Onun için, rejim ve yönetim şekli ne olursa olsun, devletin adalete dayanması son derece önemli. Dayanmıyorsa kesinlikle payidar olamaz ve ayakta kalamaz. “Adalet mülkün, yani devletin temelidir” sözü de bunu ifade ediyor.
Peki, adalet nasıl hâkim kılınacak?
Bunun, gerek son din İslam başta olmak üzere semavî dinlerle getirilen temel esasları, gerekse insanlığın tarih boyunca yaşadığı zengin tecrübe birikimiyle geliştirilen prensipleri önümüzde.

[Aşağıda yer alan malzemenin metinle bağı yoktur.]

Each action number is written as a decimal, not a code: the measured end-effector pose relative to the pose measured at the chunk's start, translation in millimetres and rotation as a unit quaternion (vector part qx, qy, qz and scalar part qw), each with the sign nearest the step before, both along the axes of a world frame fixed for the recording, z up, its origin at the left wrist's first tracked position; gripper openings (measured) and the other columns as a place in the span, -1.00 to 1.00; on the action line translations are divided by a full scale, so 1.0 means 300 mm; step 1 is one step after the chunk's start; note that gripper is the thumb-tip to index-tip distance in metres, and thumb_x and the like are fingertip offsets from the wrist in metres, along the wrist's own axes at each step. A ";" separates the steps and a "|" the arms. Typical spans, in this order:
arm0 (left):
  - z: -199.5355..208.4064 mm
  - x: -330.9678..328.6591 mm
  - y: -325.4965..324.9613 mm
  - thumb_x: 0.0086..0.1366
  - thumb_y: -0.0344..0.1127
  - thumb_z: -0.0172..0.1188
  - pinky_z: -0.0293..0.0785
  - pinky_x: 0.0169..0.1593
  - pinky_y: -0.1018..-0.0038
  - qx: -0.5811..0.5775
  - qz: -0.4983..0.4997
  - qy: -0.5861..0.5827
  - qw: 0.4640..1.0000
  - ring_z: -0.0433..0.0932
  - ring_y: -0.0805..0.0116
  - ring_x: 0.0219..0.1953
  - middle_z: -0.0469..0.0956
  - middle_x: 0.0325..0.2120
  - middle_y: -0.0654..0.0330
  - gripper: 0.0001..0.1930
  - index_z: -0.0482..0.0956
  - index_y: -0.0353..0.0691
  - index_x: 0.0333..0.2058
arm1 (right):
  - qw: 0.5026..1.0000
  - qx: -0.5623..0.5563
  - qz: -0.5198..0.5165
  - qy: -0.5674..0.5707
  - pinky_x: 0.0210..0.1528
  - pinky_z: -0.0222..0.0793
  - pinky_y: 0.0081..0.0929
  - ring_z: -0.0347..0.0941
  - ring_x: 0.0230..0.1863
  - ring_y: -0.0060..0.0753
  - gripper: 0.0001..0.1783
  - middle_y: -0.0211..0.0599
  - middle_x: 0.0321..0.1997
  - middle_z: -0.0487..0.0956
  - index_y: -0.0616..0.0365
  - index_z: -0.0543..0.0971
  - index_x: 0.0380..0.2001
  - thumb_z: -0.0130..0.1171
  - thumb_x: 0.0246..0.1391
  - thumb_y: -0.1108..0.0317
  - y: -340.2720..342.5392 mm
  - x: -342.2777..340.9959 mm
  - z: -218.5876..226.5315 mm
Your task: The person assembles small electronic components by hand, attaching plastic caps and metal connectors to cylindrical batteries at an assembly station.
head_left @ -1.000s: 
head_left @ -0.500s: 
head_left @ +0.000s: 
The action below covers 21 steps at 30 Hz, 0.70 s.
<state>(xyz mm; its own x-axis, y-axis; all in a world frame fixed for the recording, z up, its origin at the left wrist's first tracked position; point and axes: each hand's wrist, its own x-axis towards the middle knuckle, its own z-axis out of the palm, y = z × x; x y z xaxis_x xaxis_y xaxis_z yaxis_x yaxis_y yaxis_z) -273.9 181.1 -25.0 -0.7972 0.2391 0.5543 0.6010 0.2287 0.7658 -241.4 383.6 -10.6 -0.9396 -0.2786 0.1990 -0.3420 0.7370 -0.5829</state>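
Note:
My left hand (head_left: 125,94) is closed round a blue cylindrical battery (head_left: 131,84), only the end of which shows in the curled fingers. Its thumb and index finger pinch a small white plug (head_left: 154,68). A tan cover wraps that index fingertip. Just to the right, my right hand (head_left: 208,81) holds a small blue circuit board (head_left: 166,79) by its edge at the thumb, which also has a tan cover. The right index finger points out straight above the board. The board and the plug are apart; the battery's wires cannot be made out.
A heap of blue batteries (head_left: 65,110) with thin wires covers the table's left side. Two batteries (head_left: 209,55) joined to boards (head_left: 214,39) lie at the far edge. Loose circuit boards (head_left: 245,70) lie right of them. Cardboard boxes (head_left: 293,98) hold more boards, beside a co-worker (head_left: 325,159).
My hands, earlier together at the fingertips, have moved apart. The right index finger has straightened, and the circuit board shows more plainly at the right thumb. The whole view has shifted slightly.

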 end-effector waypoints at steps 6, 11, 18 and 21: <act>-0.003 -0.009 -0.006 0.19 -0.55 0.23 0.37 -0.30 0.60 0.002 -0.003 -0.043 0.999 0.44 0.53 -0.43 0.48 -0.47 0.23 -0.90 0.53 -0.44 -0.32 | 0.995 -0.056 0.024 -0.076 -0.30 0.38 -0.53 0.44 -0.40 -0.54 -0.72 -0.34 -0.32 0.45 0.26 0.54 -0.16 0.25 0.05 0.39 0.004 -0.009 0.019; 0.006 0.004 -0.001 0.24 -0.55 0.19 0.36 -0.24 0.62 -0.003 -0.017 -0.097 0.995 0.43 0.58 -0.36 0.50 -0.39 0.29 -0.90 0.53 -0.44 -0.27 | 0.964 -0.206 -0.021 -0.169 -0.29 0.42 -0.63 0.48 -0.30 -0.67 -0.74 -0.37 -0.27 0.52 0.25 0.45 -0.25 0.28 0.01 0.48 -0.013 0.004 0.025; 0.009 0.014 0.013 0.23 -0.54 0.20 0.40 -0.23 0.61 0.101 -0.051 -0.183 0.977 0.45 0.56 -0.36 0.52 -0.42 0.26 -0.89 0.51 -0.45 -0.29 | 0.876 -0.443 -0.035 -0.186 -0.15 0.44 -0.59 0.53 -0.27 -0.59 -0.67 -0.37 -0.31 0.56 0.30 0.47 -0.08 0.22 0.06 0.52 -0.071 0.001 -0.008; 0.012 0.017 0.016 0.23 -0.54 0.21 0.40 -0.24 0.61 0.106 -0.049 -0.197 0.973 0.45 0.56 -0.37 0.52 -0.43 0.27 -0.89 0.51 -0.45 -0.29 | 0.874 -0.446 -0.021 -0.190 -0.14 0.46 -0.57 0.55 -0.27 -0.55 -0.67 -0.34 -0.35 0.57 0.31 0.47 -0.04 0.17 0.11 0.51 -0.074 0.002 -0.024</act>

Meselâ kuvvetler ayrılığı; yargı bağımsızlığı ve tarafsızlığı; yargının hiçbir baskı ve etkiye maruz kalmadan münhasıran adaleti tecellî ettirme ve hukukun üstünlüğünü hâkim kılma hedefiyle işleyebildiği bir ortamın tesis edilmesi; yargı dışı güç odaklarının makam ve konumları ne olursa olsun yargılama süreçlerini etkileyecek tavırlardan uzak durması ve böyle tavırlar sergilemeleri halinde yargının onlara itibar etmeyecek bir dirayeti gösterebilmesi; hak arama yollarının sonuna kadar açık olması; kayırmacı veya dışlayıcı yaklaşımların duruşma salonlarına girmesine asla müsaade ve müsamaha edilmemesi; hâkim ve savcıların görevlerini yaparken kendi dünya görüşlerini, ideolojik tercihlerini ve kişisel duygularını kesinlikle işin içine karıştırmamaları vs.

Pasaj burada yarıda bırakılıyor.